■ **PROBLEM REQUIREMENTS**: Verbatim copy without pictures. Please print every entry as it stands.

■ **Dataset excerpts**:
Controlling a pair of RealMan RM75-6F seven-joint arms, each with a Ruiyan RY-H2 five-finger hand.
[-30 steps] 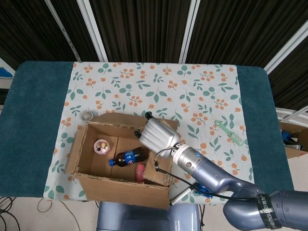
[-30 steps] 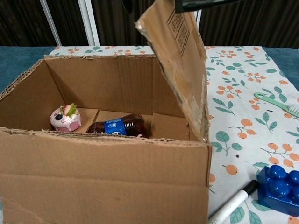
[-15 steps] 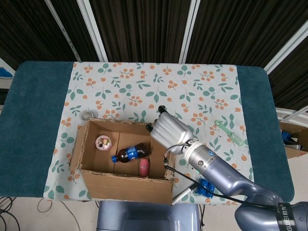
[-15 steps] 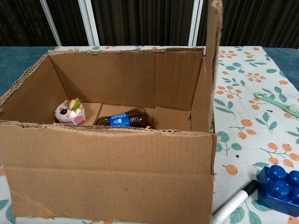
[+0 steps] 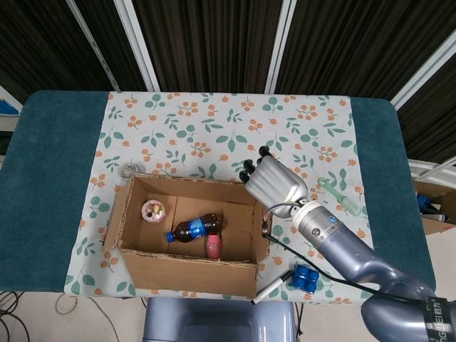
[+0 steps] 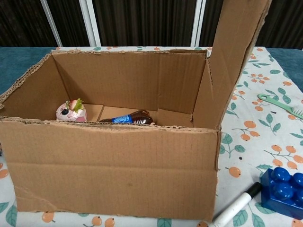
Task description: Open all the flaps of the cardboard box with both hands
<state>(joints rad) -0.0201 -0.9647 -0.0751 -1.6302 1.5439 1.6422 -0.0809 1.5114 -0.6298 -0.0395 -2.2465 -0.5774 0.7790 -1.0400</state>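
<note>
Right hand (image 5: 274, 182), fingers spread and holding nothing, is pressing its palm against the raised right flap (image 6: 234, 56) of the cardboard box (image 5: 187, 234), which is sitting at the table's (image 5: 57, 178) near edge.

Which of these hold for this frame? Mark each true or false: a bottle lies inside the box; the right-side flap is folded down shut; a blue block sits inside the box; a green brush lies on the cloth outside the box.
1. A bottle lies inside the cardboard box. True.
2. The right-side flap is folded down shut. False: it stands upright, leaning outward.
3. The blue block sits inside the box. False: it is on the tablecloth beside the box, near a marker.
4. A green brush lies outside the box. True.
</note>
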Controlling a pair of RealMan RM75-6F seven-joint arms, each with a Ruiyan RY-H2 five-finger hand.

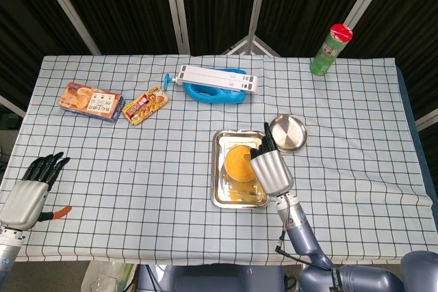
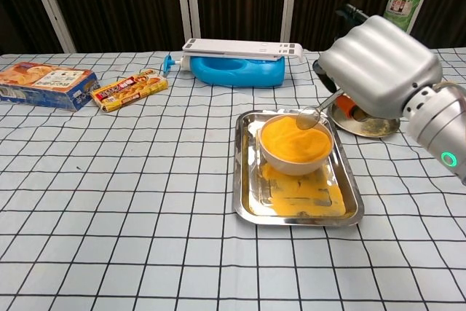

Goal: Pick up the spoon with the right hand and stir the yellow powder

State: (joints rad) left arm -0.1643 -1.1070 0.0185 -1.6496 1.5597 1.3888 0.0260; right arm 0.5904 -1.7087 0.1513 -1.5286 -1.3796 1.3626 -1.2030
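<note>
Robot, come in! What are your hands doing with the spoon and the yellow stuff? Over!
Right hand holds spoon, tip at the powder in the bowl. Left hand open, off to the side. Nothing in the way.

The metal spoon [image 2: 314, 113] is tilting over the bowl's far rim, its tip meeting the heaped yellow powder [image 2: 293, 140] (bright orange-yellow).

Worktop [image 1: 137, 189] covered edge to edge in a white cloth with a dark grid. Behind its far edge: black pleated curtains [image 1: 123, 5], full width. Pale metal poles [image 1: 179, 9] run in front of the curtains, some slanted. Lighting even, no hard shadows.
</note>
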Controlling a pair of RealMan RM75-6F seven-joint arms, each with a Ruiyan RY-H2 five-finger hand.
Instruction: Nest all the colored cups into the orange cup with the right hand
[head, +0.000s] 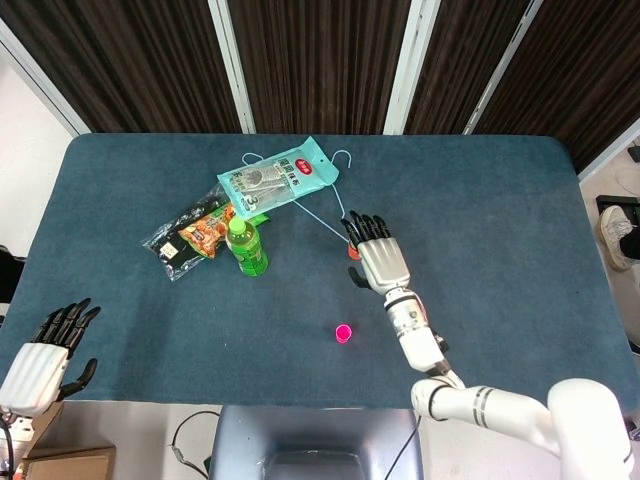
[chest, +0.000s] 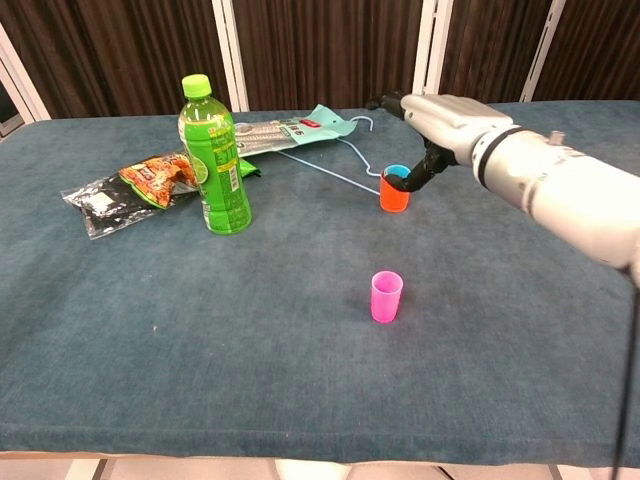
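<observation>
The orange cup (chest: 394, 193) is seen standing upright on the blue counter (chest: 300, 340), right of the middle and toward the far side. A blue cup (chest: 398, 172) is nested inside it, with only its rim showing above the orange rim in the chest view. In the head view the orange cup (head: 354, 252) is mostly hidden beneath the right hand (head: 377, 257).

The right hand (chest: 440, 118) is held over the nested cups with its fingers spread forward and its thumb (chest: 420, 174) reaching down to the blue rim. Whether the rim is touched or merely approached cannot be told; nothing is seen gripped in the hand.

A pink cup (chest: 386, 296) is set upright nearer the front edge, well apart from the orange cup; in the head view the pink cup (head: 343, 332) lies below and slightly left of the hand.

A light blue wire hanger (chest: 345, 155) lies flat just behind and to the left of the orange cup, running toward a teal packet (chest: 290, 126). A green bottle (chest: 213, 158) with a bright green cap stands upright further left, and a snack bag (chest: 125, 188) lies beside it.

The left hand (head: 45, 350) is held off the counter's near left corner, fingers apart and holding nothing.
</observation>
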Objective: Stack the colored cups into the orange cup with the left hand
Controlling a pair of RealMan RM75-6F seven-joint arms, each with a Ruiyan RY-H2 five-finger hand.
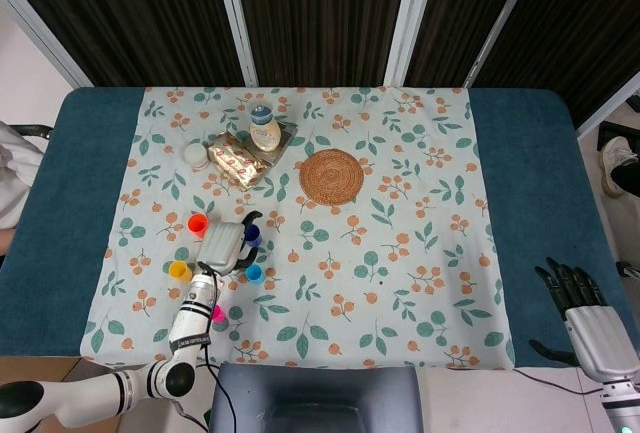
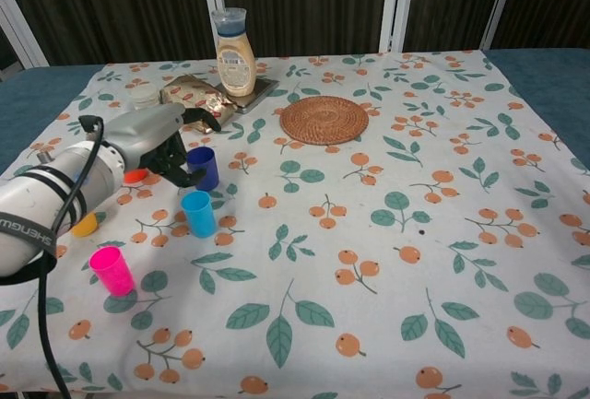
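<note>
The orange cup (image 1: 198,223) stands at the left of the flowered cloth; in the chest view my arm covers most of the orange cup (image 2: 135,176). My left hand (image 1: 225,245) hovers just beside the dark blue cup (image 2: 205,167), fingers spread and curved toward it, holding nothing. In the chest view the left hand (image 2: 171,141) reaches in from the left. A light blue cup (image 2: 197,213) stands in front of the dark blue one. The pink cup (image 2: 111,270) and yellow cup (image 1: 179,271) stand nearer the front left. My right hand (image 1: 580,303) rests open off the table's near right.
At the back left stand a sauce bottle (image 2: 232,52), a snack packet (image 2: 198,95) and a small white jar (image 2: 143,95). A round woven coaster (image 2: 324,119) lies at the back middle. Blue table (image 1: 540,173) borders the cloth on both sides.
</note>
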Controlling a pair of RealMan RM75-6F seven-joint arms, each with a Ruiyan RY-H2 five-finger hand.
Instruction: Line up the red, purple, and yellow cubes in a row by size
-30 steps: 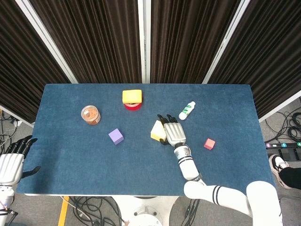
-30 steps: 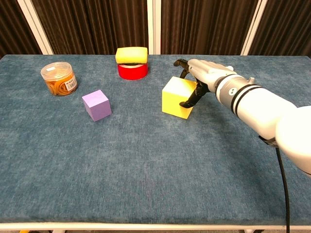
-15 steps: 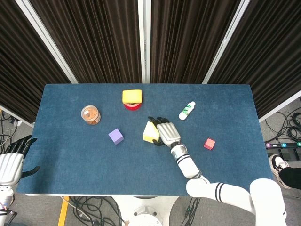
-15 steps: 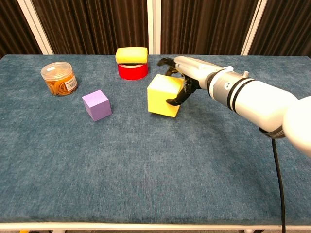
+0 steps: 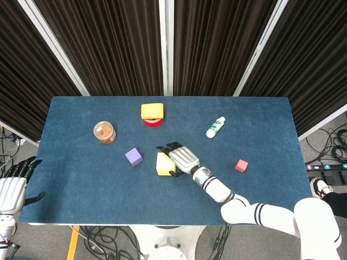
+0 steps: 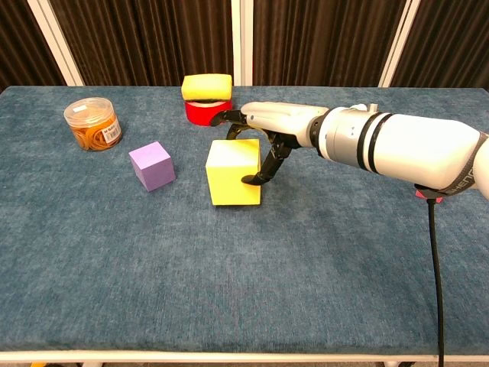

■ **ANSWER SECTION**:
Controlling a pair of RealMan RM75-6F seven-joint arms, each with a Ruiyan RY-H2 five-finger hand.
[-30 steps] 
[-30 steps] 
[-15 steps] 
[-15 steps] 
[+0 steps] 
[+0 steps] 
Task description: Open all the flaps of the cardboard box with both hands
<state>(joints rad) -0.0201 -0.9647 -0.0751 -1.6302 1.5439 1.6422 -0.0809 1.5114 -0.6298 -0.0395 -2.2465 -0.5774 0.7790 -1.0400</state>
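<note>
Right hand (image 5: 274, 182), fingers spread and holding nothing, is pressing its palm against the raised right flap (image 6: 234, 56) of the cardboard box (image 5: 187, 234), which is sitting at the table's (image 5: 57, 178) near edge.

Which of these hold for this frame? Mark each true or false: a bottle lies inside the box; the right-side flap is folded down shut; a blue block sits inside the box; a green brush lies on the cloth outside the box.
1. A bottle lies inside the cardboard box. True.
2. The right-side flap is folded down shut. False: it stands upright, leaning outward.
3. The blue block sits inside the box. False: it is on the tablecloth beside the box, near a marker.
4. A green brush lies outside the box. True.
</note>
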Controlling a pair of RealMan RM75-6F seven-joint arms, each with a Ruiyan RY-H2 five-finger hand.


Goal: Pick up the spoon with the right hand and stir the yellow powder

State: (joints rad) left arm -0.1643 -1.1070 0.0185 -1.6496 1.5597 1.3888 0.0260; right arm 0.5904 -1.7087 0.1513 -1.5286 -1.3796 1.3626 -1.2030
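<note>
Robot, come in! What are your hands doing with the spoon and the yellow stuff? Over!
Right hand holds spoon, tip at the powder in the bowl. Left hand open, off to the side. Nothing in the way.

The metal spoon [image 2: 314, 113] is tilting over the bowl's far rim, its tip meeting the heaped yellow powder [image 2: 293, 140] (bright orange-yellow).

Worktop [image 1: 137, 189] covered edge to edge in a white cloth with a dark grid. Behind its far edge: black pleated curtains [image 1: 123, 5], full width. Pale metal poles [image 1: 179, 9] run in front of the curtains, some slanted. Lighting even, no hard shadows.
</note>
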Controlling a pair of RealMan RM75-6F seven-joint arms, each with a Ruiyan RY-H2 five-finger hand.
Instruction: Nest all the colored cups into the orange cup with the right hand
[head, +0.000s] 
[chest, +0.000s] 
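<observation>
The orange cup (chest: 394, 193) is seen standing upright on the blue counter (chest: 300, 340), right of the middle and toward the far side. A blue cup (chest: 398, 172) is nested inside it, with only its rim showing above the orange rim in the chest view. In the head view the orange cup (head: 354, 252) is mostly hidden beneath the right hand (head: 377, 257).

The right hand (chest: 440, 118) is held over the nested cups with its fingers spread forward and its thumb (chest: 420, 174) reaching down to the blue rim. Whether the rim is touched or merely approached cannot be told; nothing is seen gripped in the hand.

A pink cup (chest: 386, 296) is set upright nearer the front edge, well apart from the orange cup; in the head view the pink cup (head: 343, 332) lies below and slightly left of the hand.

A light blue wire hanger (chest: 345, 155) lies flat just behind and to the left of the orange cup, running toward a teal packet (chest: 290, 126). A green bottle (chest: 213, 158) with a bright green cap stands upright further left, and a snack bag (chest: 125, 188) lies beside it.

The left hand (head: 45, 350) is held off the counter's near left corner, fingers apart and holding nothing.
</observation>
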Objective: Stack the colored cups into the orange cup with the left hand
Controlling a pair of RealMan RM75-6F seven-joint arms, each with a Ruiyan RY-H2 five-finger hand.
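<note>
The orange cup (image 1: 198,223) stands at the left of the flowered cloth; in the chest view my arm covers most of the orange cup (image 2: 135,176). My left hand (image 1: 225,245) hovers just beside the dark blue cup (image 2: 205,167), fingers spread and curved toward it, holding nothing. In the chest view the left hand (image 2: 171,141) reaches in from the left. A light blue cup (image 2: 197,213) stands in front of the dark blue one. The pink cup (image 2: 111,270) and yellow cup (image 1: 179,271) stand nearer the front left. My right hand (image 1: 580,303) rests open off the table's near right.
At the back left stand a sauce bottle (image 2: 232,52), a snack packet (image 2: 198,95) and a small white jar (image 2: 143,95). A round woven coaster (image 2: 324,119) lies at the back middle. Blue table (image 1: 540,173) borders the cloth on both sides.
</note>
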Controlling a pair of RealMan RM75-6F seven-joint arms, each with a Ruiyan RY-H2 five-finger hand.
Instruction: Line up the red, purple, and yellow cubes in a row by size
-30 steps: 
-30 steps: 
-15 steps: 
-15 steps: 
+0 steps: 
+0 steps: 

The exercise has been completed in full.